◆ EXERCISE DESCRIPTION: Of all the entries below, retype only the lines from the one with "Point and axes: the" through the one with "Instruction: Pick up", exactly as they appear.

Collection entries
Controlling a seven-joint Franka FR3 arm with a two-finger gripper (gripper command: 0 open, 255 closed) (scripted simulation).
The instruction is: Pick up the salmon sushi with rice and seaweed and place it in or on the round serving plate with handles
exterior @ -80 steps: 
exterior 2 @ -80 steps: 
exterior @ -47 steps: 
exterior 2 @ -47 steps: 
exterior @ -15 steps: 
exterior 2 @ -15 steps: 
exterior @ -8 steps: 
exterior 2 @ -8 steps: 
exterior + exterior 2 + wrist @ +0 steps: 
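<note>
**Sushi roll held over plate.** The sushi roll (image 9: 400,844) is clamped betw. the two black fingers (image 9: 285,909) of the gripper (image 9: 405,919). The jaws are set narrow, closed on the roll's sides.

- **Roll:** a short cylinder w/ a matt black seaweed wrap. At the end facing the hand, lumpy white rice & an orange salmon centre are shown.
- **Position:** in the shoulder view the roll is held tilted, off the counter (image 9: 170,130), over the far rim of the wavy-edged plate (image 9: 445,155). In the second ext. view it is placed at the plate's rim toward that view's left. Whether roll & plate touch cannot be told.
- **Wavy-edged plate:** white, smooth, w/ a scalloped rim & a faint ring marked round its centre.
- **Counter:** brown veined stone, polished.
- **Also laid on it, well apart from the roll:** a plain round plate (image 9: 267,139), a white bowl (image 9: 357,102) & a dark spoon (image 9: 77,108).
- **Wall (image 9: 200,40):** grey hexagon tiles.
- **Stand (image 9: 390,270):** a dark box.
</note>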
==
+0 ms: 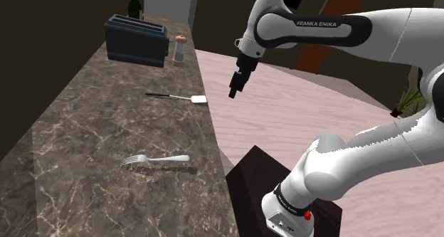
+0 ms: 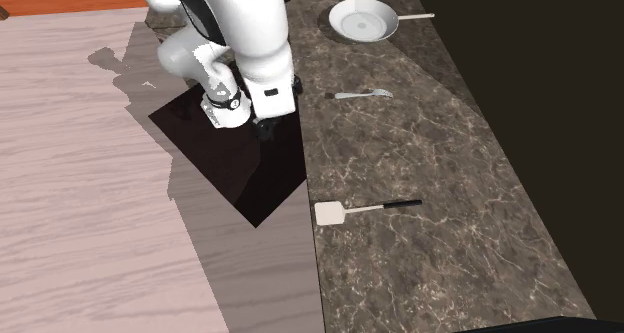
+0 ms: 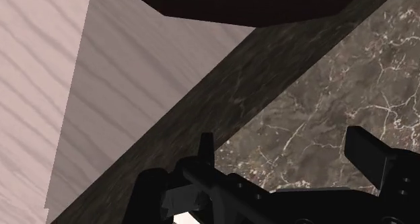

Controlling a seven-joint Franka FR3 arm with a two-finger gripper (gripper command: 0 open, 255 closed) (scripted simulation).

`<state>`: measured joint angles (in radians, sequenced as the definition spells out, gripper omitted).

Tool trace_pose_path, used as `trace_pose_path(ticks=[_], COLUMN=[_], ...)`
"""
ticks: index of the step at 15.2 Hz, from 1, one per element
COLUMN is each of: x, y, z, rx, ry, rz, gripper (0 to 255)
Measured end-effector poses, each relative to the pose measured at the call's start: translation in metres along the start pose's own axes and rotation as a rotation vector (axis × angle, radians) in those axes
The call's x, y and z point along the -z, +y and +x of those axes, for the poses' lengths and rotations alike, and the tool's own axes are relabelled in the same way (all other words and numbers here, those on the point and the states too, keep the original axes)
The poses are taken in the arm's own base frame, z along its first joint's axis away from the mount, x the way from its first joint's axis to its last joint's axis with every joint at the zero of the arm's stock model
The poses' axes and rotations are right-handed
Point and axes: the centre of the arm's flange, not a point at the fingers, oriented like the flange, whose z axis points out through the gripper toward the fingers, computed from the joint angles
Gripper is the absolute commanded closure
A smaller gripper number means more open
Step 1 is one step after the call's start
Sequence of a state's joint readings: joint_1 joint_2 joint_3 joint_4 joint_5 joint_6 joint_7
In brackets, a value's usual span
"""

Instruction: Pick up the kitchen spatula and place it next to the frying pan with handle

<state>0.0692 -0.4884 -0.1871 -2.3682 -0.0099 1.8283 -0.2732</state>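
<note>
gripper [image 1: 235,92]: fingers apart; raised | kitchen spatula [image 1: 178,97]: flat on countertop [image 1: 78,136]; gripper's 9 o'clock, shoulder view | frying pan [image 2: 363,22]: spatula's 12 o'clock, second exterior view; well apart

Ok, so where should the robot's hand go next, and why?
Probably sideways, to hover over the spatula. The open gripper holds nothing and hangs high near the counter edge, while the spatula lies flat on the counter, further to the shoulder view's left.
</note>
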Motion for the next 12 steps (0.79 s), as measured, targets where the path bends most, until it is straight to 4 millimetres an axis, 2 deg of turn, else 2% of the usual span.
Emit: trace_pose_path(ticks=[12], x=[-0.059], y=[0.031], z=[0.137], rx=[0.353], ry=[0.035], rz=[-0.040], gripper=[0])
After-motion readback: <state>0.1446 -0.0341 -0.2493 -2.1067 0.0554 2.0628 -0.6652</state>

◆ EXERCISE RESULT:
Point and axes: the centre of the arm's flange, not a point at the fingers, oriented like the flange, whose z axis points out through the gripper toward the fingers, computed from the joint angles
Gripper is the absolute commanded closure
A smaller gripper number means more open
Step 1 is one step after the call's start
Sequence of a state's joint readings: joint_1 joint_2 joint_3 joint_4 joint_5 joint_6 joint_7
In brackets, a value's usual span
"""

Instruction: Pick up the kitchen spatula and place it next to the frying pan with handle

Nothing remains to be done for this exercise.